Hello all, I realised that it has been quite a while since I posted my last blog –  Computer Vision in iOS – Core Camera. In my last blog, I discussed about how we can setup Camera in our app without using OpenCV. Since the app has been designed in Swift 3, it is very easy for many budding iOS developers to understand what is going on in that code. I thought of going a step further and design some basic image processing algorithms from scratch. After designing few algorithms, I realised that it is quite hard for me to explain even simple RGB to grayscale conversion without scaring the readers. So, I thought of taking a few steps back and integrate OpenCV into the swift version of our Computer Vision app in hope that it can help the readers during their speed prototyping of proof-of-concepts. But many people have already discussed about how to integrate OpenCV into Swift based apps.
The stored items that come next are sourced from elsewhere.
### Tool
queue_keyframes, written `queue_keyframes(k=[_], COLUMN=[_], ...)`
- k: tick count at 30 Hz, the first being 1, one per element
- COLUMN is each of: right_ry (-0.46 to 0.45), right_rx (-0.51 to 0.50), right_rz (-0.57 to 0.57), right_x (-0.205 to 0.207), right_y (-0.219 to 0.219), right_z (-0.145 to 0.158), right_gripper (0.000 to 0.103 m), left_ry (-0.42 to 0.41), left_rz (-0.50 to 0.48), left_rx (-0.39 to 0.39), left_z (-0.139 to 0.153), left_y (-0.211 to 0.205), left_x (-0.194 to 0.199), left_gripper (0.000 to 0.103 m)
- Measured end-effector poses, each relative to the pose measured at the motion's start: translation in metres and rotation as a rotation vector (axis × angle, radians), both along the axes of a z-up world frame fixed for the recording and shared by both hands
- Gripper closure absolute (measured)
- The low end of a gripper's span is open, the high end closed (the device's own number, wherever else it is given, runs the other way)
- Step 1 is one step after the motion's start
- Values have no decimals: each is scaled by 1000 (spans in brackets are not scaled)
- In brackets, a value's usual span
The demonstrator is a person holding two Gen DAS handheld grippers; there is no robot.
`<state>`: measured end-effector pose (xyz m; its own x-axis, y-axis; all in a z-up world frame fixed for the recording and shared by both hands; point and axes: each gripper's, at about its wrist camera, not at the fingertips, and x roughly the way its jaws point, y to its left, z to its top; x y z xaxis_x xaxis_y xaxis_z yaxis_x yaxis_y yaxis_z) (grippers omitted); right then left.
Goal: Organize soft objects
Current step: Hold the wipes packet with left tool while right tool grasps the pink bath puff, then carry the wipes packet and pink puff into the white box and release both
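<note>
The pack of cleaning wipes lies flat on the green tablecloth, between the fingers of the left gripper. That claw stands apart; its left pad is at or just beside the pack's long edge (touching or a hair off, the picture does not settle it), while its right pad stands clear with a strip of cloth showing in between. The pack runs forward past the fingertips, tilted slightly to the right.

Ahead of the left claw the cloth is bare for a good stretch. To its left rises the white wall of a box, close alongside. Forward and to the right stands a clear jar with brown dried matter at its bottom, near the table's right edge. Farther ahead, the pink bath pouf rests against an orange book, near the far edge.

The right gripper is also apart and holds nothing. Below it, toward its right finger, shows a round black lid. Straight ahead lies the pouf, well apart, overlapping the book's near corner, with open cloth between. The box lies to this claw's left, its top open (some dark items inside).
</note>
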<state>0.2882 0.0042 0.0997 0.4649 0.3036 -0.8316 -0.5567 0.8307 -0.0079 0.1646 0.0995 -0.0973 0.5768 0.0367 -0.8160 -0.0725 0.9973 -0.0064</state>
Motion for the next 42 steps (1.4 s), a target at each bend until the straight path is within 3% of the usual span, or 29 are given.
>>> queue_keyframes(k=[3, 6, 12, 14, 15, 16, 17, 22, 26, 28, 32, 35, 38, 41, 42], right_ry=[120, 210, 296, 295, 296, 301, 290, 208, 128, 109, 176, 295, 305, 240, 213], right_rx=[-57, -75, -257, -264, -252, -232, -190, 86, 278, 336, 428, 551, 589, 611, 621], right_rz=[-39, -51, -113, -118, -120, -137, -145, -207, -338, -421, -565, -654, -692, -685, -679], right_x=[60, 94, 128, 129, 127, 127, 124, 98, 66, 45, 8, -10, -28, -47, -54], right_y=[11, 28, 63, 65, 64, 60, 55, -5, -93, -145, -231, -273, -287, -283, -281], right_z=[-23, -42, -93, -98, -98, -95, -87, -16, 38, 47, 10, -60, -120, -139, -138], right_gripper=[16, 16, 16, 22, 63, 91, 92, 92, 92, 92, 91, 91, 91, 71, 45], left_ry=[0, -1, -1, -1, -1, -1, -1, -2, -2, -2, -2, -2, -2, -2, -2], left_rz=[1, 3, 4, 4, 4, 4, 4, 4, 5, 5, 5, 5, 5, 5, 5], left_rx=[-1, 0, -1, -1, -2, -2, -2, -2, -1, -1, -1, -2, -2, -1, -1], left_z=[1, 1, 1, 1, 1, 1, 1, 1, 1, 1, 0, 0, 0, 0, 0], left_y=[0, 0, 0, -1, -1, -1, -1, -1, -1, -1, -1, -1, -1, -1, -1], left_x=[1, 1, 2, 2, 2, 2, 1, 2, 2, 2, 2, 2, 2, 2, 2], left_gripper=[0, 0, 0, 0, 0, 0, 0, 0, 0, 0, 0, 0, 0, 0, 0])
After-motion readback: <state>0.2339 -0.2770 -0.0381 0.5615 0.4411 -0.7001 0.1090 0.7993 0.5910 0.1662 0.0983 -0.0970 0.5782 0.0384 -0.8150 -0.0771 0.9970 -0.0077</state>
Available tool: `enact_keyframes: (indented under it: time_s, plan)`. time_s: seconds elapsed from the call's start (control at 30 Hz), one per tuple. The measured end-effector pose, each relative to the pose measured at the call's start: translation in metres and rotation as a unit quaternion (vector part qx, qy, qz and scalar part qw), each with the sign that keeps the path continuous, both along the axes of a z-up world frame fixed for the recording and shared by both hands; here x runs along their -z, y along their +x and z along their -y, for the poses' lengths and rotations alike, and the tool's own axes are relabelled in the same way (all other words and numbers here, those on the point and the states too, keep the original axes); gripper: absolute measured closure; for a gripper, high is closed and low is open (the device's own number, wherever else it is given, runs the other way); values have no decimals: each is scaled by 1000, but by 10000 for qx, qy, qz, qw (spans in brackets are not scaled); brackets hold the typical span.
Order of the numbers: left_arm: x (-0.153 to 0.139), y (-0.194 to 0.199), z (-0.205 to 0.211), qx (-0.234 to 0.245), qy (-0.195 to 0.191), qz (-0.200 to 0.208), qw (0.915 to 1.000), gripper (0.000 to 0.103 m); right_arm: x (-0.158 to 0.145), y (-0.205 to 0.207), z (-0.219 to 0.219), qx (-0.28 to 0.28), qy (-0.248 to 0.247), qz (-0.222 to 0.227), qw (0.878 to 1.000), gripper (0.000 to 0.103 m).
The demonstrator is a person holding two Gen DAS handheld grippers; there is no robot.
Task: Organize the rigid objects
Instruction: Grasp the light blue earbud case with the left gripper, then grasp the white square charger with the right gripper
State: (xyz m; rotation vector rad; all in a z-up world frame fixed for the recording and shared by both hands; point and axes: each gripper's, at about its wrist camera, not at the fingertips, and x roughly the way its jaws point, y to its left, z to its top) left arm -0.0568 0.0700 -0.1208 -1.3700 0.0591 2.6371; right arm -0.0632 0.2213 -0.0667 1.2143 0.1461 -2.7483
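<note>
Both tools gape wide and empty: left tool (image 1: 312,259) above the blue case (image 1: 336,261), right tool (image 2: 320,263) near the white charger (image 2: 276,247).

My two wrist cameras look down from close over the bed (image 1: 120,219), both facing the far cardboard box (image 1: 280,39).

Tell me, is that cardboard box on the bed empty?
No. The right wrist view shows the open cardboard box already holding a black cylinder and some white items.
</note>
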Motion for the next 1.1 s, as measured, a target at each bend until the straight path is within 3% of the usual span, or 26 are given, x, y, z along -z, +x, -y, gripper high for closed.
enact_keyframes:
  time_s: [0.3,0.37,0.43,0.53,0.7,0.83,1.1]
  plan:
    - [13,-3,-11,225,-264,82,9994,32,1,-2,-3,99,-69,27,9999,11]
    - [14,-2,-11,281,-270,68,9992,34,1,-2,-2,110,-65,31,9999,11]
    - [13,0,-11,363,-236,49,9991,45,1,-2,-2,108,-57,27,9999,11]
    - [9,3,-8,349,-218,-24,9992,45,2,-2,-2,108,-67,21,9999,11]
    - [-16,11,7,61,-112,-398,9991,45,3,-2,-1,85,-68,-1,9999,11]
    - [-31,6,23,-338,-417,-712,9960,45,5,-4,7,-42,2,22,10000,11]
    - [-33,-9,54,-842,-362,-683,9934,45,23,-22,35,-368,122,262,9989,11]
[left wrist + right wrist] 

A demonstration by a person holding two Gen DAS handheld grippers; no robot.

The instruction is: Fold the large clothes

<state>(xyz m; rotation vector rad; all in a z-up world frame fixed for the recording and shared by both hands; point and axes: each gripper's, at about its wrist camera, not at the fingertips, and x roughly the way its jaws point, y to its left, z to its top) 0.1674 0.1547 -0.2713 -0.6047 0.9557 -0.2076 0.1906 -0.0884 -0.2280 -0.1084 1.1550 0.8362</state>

The main purpose of this blog post is to introduce you to the data structure of the image and to explain why we are implementing certain things the way they are.

Before starting this blog, it is advised that you read this blog on setting up Core Camera using Swift.

  • Start by creating a new Xcode Project, select Single View Application. Name your project and organisation, set language as Swift.
  • For removing some constraints related to UI/UX and since most of the real-time performance apps in Vision either fix to Portrait or Landscape Left/Right orientation through out its usage, go to General -> Deployment Info and uncheck all unnecessary orientations of the app.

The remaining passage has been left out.